EXERCISE INPUTS:
..............................
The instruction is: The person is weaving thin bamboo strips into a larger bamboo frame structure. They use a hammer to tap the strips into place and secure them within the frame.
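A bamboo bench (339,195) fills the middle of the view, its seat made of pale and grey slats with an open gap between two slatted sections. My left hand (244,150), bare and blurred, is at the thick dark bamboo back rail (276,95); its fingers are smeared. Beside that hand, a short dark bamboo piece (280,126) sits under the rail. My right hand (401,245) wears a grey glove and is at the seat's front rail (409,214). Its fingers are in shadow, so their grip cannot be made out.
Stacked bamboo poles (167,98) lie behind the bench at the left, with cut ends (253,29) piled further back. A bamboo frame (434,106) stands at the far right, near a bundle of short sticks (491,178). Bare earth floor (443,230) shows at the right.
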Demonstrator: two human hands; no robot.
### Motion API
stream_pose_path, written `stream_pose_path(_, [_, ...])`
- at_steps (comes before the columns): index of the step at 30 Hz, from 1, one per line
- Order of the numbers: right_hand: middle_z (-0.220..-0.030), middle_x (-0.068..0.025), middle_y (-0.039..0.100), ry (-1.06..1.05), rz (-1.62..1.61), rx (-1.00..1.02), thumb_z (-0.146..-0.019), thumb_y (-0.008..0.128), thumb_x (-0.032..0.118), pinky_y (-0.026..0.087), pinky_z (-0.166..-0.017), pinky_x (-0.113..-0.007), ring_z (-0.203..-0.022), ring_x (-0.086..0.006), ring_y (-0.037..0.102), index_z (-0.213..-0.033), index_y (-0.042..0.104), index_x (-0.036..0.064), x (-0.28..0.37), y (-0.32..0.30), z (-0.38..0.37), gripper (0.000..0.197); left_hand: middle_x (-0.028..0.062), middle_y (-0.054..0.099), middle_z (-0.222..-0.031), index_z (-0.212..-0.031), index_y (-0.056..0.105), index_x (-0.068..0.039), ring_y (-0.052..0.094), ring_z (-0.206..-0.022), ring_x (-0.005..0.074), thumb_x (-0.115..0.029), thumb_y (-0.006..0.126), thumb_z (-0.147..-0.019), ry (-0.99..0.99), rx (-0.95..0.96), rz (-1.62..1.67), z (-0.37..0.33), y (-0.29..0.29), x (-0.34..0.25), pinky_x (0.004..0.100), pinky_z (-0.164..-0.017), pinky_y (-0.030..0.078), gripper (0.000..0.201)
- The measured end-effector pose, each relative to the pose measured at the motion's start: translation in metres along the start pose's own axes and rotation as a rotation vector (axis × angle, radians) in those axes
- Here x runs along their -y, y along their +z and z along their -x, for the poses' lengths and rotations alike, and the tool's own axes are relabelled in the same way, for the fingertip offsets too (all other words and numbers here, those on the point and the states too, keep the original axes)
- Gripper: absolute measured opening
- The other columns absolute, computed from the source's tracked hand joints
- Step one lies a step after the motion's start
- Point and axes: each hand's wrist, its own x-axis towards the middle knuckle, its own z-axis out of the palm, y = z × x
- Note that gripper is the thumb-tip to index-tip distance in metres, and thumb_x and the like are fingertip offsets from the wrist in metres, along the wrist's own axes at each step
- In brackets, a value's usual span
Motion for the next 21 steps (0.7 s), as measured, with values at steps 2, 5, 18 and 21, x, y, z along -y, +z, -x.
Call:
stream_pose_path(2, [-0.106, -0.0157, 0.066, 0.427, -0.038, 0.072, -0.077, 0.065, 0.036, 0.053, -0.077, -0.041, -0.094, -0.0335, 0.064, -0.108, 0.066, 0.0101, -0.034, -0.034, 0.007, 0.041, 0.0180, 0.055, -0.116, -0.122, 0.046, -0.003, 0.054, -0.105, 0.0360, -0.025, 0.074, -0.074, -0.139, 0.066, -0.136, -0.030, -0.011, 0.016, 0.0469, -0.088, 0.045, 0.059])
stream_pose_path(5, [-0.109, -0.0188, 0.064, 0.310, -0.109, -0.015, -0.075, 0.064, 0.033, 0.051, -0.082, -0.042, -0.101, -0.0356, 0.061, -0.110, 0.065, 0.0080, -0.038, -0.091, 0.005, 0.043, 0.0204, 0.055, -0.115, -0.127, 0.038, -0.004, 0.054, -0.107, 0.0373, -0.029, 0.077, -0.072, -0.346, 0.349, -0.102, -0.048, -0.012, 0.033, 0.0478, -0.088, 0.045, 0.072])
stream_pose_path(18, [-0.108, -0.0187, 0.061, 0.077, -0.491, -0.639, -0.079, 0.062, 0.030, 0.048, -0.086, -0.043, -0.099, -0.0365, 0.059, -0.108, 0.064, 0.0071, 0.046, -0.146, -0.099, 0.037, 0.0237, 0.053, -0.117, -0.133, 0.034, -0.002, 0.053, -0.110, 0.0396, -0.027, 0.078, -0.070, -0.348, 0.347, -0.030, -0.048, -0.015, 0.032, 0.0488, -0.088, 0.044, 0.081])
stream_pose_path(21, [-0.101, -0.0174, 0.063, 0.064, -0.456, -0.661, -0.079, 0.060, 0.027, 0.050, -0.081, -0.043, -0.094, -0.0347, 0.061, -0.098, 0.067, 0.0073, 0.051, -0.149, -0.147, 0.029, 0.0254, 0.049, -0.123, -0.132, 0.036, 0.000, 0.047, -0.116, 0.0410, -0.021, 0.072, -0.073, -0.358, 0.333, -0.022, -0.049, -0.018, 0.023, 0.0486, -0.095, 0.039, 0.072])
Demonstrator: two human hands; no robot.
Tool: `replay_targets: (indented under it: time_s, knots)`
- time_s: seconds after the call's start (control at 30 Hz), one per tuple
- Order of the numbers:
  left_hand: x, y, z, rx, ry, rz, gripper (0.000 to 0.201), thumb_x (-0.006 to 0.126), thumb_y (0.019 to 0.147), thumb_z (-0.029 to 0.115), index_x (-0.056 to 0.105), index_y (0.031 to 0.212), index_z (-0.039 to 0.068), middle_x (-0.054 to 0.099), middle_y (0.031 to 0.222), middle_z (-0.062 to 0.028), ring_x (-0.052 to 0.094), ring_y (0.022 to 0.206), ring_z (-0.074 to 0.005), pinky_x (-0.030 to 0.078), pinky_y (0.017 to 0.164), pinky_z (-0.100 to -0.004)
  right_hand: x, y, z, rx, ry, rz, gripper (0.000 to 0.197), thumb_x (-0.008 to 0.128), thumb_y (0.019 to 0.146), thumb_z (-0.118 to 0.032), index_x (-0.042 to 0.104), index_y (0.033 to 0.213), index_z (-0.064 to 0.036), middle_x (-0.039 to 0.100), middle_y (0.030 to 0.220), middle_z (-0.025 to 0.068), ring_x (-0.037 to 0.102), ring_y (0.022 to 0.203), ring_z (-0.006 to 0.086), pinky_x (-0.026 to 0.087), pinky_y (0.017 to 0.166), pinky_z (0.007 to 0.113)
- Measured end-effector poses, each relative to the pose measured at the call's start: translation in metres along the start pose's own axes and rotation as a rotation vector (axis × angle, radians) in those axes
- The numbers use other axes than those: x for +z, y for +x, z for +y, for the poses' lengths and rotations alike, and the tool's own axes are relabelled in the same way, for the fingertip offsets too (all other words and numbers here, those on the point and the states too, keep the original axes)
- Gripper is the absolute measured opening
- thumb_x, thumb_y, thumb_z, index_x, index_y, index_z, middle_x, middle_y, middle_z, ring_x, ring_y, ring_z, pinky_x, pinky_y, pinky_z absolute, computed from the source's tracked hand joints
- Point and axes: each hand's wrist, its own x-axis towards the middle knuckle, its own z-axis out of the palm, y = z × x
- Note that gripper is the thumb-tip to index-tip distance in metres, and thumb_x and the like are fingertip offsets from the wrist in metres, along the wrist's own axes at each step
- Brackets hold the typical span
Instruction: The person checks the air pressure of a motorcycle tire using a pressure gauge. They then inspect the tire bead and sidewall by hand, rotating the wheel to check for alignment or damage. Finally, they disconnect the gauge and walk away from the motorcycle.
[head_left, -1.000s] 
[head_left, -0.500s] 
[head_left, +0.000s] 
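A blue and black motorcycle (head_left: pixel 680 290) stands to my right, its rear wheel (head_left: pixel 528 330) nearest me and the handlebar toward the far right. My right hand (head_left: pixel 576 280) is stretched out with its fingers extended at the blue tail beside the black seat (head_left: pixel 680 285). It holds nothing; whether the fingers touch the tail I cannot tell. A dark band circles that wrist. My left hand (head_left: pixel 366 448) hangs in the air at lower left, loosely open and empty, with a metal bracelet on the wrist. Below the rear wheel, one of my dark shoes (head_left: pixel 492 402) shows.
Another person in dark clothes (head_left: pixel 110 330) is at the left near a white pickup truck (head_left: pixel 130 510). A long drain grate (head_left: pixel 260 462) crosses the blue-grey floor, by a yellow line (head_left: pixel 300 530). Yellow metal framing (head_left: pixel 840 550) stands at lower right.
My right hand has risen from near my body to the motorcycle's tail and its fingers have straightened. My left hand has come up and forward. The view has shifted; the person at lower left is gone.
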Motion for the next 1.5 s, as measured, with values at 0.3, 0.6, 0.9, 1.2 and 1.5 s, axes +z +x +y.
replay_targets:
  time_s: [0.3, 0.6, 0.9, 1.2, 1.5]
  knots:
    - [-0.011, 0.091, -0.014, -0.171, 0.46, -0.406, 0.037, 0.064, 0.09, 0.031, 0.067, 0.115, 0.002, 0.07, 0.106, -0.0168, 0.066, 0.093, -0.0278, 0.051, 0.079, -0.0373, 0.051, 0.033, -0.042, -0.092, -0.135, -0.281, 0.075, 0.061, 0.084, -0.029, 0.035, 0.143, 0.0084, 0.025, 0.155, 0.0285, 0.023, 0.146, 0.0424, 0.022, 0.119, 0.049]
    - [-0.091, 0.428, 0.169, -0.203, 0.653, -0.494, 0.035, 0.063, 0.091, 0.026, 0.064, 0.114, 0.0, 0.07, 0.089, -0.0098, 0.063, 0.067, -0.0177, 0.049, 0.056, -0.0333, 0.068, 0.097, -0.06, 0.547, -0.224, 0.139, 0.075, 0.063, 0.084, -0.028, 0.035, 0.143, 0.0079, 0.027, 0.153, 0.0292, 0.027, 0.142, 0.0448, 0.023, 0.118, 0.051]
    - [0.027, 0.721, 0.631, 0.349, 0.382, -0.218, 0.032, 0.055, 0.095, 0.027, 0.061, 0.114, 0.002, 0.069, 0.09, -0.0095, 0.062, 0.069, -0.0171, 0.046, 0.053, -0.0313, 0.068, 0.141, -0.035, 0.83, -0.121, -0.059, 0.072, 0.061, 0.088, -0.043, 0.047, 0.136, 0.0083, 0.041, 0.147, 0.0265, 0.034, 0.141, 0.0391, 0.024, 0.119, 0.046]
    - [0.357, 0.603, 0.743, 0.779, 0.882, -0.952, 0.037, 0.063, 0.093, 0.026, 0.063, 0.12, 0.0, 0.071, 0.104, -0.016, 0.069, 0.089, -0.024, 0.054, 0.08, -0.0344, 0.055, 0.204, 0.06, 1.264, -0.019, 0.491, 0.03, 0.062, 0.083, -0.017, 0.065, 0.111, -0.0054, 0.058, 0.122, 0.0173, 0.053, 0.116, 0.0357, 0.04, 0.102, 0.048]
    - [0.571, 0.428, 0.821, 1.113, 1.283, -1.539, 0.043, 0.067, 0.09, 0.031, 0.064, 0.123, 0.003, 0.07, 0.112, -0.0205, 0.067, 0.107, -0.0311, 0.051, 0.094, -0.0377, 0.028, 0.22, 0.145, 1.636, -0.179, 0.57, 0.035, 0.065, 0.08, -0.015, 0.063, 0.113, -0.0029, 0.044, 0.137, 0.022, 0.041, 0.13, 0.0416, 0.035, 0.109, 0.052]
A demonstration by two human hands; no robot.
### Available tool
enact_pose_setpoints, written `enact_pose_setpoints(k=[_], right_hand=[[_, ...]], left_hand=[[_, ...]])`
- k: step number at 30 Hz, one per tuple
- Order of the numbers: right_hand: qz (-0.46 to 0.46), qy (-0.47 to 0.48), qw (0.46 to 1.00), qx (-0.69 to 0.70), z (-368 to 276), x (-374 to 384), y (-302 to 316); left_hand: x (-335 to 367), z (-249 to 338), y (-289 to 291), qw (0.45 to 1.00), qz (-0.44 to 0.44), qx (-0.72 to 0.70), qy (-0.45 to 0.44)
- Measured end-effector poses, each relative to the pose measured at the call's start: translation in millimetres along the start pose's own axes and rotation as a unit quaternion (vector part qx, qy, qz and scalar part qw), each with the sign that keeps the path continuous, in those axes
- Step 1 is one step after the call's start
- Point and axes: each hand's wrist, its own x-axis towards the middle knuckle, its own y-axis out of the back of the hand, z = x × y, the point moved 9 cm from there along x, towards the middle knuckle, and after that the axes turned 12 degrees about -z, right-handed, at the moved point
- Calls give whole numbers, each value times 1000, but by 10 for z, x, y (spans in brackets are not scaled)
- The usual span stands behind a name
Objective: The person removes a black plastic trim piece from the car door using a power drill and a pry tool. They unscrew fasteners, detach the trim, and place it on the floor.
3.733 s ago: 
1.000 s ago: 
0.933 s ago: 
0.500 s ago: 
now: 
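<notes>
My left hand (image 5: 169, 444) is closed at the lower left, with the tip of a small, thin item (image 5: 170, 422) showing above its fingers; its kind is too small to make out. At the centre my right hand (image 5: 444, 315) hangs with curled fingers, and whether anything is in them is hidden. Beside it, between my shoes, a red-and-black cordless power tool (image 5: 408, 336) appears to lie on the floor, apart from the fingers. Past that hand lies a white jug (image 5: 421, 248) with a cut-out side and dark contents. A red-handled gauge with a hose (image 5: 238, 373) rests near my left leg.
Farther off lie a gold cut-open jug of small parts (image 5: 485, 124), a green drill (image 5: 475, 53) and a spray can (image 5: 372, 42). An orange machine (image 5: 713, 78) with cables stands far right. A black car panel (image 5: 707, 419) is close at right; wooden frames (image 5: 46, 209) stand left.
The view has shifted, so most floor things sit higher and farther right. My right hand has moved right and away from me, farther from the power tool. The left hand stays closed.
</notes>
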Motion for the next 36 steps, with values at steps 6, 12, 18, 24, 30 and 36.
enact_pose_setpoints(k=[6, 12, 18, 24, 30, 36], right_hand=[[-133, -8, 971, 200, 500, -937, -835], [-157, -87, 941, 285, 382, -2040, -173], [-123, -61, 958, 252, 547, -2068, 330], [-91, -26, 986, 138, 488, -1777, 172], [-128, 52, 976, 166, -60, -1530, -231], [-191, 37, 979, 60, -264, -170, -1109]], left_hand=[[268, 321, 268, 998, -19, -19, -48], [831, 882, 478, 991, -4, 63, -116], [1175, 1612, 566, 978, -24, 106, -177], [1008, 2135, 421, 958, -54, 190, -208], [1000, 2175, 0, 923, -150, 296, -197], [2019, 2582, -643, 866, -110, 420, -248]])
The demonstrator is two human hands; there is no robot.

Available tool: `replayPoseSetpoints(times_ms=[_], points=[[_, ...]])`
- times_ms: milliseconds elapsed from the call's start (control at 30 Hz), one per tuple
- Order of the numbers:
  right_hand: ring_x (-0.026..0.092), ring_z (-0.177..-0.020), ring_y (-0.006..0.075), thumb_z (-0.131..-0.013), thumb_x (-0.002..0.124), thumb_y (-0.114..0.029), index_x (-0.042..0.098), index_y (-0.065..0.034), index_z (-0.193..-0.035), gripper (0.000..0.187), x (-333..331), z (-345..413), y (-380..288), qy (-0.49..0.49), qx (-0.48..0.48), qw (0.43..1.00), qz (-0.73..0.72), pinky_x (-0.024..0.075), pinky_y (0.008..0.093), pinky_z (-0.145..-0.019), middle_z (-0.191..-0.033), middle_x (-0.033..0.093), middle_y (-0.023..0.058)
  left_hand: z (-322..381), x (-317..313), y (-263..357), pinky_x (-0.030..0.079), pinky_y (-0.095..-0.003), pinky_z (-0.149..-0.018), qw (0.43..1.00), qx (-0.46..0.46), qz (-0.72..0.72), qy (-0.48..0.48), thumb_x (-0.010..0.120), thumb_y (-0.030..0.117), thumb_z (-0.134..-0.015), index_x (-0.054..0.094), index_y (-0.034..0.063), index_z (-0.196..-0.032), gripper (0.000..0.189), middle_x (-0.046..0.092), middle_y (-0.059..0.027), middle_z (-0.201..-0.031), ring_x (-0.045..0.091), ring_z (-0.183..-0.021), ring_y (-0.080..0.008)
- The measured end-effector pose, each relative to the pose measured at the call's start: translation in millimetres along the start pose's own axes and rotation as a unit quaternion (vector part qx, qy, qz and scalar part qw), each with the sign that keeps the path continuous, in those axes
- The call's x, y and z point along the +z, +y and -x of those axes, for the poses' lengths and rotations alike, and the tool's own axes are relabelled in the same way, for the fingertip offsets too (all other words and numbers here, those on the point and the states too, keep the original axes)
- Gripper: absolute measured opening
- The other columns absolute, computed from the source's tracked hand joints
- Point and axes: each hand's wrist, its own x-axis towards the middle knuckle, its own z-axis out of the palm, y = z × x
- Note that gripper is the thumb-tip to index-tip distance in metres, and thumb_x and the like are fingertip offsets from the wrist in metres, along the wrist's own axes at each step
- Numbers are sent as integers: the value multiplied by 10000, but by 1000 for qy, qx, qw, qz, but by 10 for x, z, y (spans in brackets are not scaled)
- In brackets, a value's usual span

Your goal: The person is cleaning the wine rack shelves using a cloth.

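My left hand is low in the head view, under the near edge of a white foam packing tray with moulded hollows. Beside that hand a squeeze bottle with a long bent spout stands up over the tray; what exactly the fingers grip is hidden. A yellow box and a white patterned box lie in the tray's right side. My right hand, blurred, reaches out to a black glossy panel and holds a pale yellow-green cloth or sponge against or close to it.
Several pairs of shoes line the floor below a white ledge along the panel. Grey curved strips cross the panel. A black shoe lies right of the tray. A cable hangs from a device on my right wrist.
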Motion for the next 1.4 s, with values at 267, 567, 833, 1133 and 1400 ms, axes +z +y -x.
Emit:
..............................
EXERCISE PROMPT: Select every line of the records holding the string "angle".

REPLY TO THE EXERCISE:
- The measured end-effector pose, each relative to the pose measured at the motion's start: translation in metres along the start pose's own axes and rotation as a rotation vector (axis × angle, radians) in those axes
- Measured end-effector poses, each relative to the pose measured at the call's start: translation in metres along the start pose's own axes and rotation as a rotation vector (axis × angle, radians) in those axes

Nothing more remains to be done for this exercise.